Write out the listing below again, precisely as it is given.

Data excerpt:
----------------

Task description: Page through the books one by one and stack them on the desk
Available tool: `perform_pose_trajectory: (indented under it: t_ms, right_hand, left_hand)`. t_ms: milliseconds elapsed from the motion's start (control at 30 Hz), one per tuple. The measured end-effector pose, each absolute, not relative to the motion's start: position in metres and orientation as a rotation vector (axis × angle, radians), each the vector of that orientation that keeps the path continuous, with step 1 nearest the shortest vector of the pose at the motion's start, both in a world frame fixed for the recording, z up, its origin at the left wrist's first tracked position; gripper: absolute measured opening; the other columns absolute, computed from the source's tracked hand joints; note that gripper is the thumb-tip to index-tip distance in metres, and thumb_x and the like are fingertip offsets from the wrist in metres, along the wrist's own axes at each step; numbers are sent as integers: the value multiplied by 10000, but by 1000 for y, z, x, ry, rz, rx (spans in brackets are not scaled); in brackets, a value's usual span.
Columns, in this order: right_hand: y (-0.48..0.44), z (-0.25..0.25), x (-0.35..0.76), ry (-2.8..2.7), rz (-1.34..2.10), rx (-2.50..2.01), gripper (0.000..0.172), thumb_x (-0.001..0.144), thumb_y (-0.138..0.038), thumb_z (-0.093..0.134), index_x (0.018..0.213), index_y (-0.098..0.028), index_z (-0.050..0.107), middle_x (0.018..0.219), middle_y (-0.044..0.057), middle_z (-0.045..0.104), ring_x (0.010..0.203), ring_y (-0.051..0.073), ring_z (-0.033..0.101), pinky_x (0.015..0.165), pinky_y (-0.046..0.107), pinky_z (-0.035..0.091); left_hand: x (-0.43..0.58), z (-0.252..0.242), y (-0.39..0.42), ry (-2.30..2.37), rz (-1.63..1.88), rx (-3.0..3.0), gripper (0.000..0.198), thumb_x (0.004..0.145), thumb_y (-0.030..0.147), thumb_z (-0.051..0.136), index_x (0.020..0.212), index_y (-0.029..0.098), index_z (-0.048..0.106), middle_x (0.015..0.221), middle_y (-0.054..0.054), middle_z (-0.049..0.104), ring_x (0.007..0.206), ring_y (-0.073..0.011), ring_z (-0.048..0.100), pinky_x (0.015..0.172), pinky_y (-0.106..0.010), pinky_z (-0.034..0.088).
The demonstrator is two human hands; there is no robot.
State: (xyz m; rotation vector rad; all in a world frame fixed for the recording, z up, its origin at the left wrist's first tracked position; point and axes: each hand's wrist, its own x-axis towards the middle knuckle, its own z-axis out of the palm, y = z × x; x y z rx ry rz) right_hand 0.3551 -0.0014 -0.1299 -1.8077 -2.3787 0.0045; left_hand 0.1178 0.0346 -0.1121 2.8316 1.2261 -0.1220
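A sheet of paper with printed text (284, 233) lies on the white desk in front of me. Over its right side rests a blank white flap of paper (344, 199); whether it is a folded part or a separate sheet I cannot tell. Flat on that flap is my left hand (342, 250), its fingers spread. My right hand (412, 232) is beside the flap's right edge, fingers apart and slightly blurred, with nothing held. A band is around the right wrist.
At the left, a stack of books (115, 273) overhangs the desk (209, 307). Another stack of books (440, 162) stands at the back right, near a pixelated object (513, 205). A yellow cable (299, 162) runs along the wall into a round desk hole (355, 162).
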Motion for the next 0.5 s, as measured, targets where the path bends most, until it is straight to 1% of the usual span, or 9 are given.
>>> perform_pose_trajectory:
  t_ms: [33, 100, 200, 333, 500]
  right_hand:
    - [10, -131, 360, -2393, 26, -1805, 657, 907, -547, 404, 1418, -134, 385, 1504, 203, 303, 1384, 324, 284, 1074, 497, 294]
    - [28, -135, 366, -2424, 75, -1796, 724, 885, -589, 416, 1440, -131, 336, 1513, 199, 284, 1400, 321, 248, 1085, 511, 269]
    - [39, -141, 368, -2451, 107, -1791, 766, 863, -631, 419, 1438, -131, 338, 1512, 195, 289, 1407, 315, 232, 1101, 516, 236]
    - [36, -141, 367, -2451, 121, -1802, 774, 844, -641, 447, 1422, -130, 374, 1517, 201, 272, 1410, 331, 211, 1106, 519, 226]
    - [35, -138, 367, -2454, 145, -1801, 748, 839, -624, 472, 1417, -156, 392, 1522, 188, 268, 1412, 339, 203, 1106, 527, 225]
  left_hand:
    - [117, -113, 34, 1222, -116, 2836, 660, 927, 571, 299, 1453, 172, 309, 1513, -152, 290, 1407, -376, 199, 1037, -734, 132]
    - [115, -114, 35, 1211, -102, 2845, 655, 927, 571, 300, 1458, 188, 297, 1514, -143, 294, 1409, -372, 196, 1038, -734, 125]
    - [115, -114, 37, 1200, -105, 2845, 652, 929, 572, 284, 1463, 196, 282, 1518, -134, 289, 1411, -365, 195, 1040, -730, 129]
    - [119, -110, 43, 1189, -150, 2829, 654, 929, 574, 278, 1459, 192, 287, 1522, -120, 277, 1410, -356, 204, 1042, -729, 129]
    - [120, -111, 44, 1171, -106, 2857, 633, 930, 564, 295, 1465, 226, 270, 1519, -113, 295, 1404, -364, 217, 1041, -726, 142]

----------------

Answer box:
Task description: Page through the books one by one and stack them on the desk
Available tool: `perform_pose_trajectory: (indented under it: t_ms, right_hand, left_hand)`. t_ms: milliseconds elapsed from the motion's start (control at 30 Hz), one per tuple. The measured end-effector pose, each absolute, not relative to the motion's start: position in metres and orientation as a rotation vector (axis × angle, radians), each the vector of that orientation that keeps the path continuous, with step 1 nearest the shortest vector of the pose at the motion's start, both in a world frame fixed for the recording, z up, its origin at the left wrist's first tracked position; gripper: absolute measured opening; the other columns absolute, computed from the source's tracked hand joints; note that gripper is the thumb-tip to index-tip distance in metres, and thumb_x and the like are fingertip offsets from the wrist in metres, along the wrist's own axes at each step; numbers are sent as integers: the value multiplied by 10000, but by 1000 for y, z, x, ry, rz, rx (spans in brackets are not scaled); in brackets, a value's usual span.
Columns, in this order: right_hand: y (-0.48..0.44), z (-0.25..0.25), x (-0.35..0.76), ry (-2.8..2.7), rz (-1.34..2.10), rx (-2.50..2.01), gripper (0.000..0.172), thumb_x (-0.001..0.144), thumb_y (-0.138..0.038), thumb_z (-0.093..0.134), index_x (0.018..0.213), index_y (-0.098..0.028), index_z (-0.050..0.107), middle_x (0.018..0.219), middle_y (-0.044..0.057), middle_z (-0.045..0.104), ring_x (0.010..0.203), ring_y (-0.051..0.073), ring_z (-0.033..0.101), pinky_x (0.015..0.165), pinky_y (-0.046..0.107), pinky_z (-0.035..0.091); left_hand: x (-0.43..0.58), z (-0.252..0.242), y (-0.39..0.42), ry (-2.30..2.37), rz (-1.63..1.88), rx (-3.0..3.0), gripper (0.000..0.198), thumb_x (0.004..0.145), thumb_y (-0.030..0.147), thumb_z (-0.051..0.136), index_x (0.020..0.212), index_y (-0.029..0.098), index_z (-0.048..0.106), middle_x (0.015..0.221), middle_y (-0.054..0.054), middle_z (-0.049..0.104), ring_x (0.007..0.206), ring_y (-0.073..0.011), ring_z (-0.048..0.100), pinky_x (0.015..0.172), pinky_y (-0.106..0.010), pinky_z (-0.034..0.088).
The demonstrator is two human hands; there is no robot.
State: (xyz m; rotation vector rad; all in a world frame fixed for the recording, z up, its origin at the left wrist's first tracked position; point and axes: each hand's wrist, its own x-axis towards the middle knuckle, its own z-axis out of the palm, y = z × x; x y z rx ry rz) right_hand 0.3551 -0.0014 -0.1299 -1.8077 -2.3787 0.0045; left_hand 0.1178 0.0346 -0.1121 2.8316 1.2261 -0.1220
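A sheet of paper with printed text (284, 233) lies on the white desk in front of me. Over its right side rests a blank white flap of paper (344, 199); whether it is a folded part or a separate sheet I cannot tell. Flat on that flap is my left hand (342, 250), its fingers spread. My right hand (412, 232) is beside the flap's right edge, fingers apart and slightly blurred, with nothing held. A band is around the right wrist.
At the left, a stack of books (115, 273) overhangs the desk (209, 307). Another stack of books (440, 162) stands at the back right, near a pixelated object (513, 205). A yellow cable (299, 162) runs along the wall into a round desk hole (355, 162).
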Motion for the next 0.5 s, as measured, targets where the path bends most, until it is straight to 1% of the usual span, or 9 are given.
>>> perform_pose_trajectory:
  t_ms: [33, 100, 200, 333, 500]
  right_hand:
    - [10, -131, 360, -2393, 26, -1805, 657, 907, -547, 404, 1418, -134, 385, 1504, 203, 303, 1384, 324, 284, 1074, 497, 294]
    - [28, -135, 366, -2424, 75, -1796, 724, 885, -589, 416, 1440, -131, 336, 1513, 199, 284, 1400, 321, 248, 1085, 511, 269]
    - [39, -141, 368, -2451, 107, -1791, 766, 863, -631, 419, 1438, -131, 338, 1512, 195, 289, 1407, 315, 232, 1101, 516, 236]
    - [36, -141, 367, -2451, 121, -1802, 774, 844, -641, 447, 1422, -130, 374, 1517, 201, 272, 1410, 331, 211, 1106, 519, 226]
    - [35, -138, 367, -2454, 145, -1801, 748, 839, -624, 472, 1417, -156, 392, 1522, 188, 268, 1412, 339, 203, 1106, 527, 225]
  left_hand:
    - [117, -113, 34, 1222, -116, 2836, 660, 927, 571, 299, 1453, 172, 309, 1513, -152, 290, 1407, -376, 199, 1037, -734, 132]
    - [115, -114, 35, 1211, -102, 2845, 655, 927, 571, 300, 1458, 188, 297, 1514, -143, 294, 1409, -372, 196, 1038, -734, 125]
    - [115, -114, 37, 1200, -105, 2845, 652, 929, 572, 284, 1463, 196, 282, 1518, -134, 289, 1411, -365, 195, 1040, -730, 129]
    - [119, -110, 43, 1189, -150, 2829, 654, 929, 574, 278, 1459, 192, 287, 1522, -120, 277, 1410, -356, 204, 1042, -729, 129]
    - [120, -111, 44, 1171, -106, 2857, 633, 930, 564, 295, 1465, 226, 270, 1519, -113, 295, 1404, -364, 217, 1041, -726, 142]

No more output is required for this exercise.